To compare OsLIP5 and AtLIP5 for interaction with AtSKD1, we co-transformed yeast cells with a combination of pBD-AtSKD1 bait construct with pAD-AtLIP5, pAD-OsLIP5 or pAD empty prey vector. As shown in Figure 2C, yeast cells co-transformed with pBD-AtSKD1 bait and pAD empty prey vectors had very low levels of LacZ reporter gene expression based on the β-galactosidase activity. On the other hand, yeast cells co-transformed with pBD-AtSKD1 bait and pAD-AtLIP5 or pAD-OsLIP5 prey vectors contained similarly high β-galactosidase activity (Figure 1C). These results indicate that like AtLIP5, OsLIP5 interacts strongly with AtLIP5.

FIGURE 2

Figure 2 Complementation of Arabidopsis atlip5-1 mutant by rice OsLIP5. Disease symptom development after infection by the virulent P. syringae pv tomato DC3000 (PstDC3000). Arabidopsis Col-0 WT, atlip5-1 and atlip5-1/AtLIP5 and atlip5-1/OsLIP5 lines with similar levels of LIP5-myc proteins were inoculated with PstDC3000 (OD₆₀₀ = 0.0002 in 10 mM MgCl₂). Pictures of representative leaves were taken at 4 days post inoculation (dpi) (A). Leaf samples were taken at 0 or 4 dpi to determine the bacterial growth (B). The means and standard errors were calculated from 10 plants for each mutant. Double asterisks indicate statistically significant difference at P<0.01 in the colony forming units (cfu) per gram leaf fresh weight between Col-0 WT and atlip5 mutant lines determined at the same dpi. Arabidopsis seeds for the above genotypes were surface sterilized and sown on one-half-strength MS medium supplemented with 150mM NaCl. Photographs were taken 2 days post stratification and 5 days post germination (C). Root length of seedlings determined at 5 days post germination (D). Means and standard errors were calculated from three experiments. Double asterisks indicate statistically significant difference at P<0.01 in root length between Col-0 WT and atlip5 mutant lines with the same salt treatment.

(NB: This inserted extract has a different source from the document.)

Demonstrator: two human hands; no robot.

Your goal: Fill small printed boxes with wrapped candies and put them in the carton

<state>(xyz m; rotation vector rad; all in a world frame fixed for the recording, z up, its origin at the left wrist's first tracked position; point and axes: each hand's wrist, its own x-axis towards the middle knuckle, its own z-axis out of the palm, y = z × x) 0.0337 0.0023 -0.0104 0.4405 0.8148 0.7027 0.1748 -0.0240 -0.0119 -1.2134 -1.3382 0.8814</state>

To determine the subcellular localization of OsLIP5, we transiently expressed the OsLIP5-GFP construct in N. benthamiana and observed the GFP signals with confocal florescence microscopy. As previously observed with AtLIP5-GFP, the florescent signals from the leaves expressing OsLIP5-GFP were largely cytosolic and diffusive. However, when co-expressed with AtSKD1, OsLIP5-GFP produced a large number of punctate florescent signals and approximately 60% of these signals were also labeled with co-expressed ARA6-mRFP MVB maker signals (Figure 1D). These results indicate that like AtLIP5, OsLIP5 is associated with MVBs in the presence of SKD1.

Complementation of Arabidopsis atlip5 mutant

To determine whether rice OsLIP5 is a functional homolog of AtLIP5, we analyzed whether rice OsLIP5 could rescue the defects of Arabidopsis atlip5-1 mutant in disease resistance and salt tolerance. We generated the rice OsLIP5 coding sequence fusion with a myc tag (OsLIP5-myc) and expressed it in Arabidopsis atlip5-1 mutant under control of the CaMV 35S promoter. After infection with a virulent strain of the bacterial pathogen Pseudomonas syringae, the atlip5 mutant plants developed stronger disease symptoms and supported higher bacterial growth than wild-type (WT) plants (Figures 2A, B). Expression of OsLIP5-myc completely restored the levels of resistance of the atlip5 mutant to the WT levels (Figures 2A, B). When grown at 150 mM NaCl, both the cotyledon expansion and root growth of the atlip5 mutant were greatly reduced when compared to those of WT (Figures 2C, D). Again, this compromised salt tolerance of atlip5 was completely rescued by OsLIP5-myc (Figures 2C, D). At similar protein levels, OsLIP5 was as effective as AtLIP5 in restoring the disease resistance and salt tolerance of the atlip5 mutant (Figure 2; Supplemental Figure 1). These results indicate that rice OsLIP5 is a functional homolog of Arabidopsis AtLIP5.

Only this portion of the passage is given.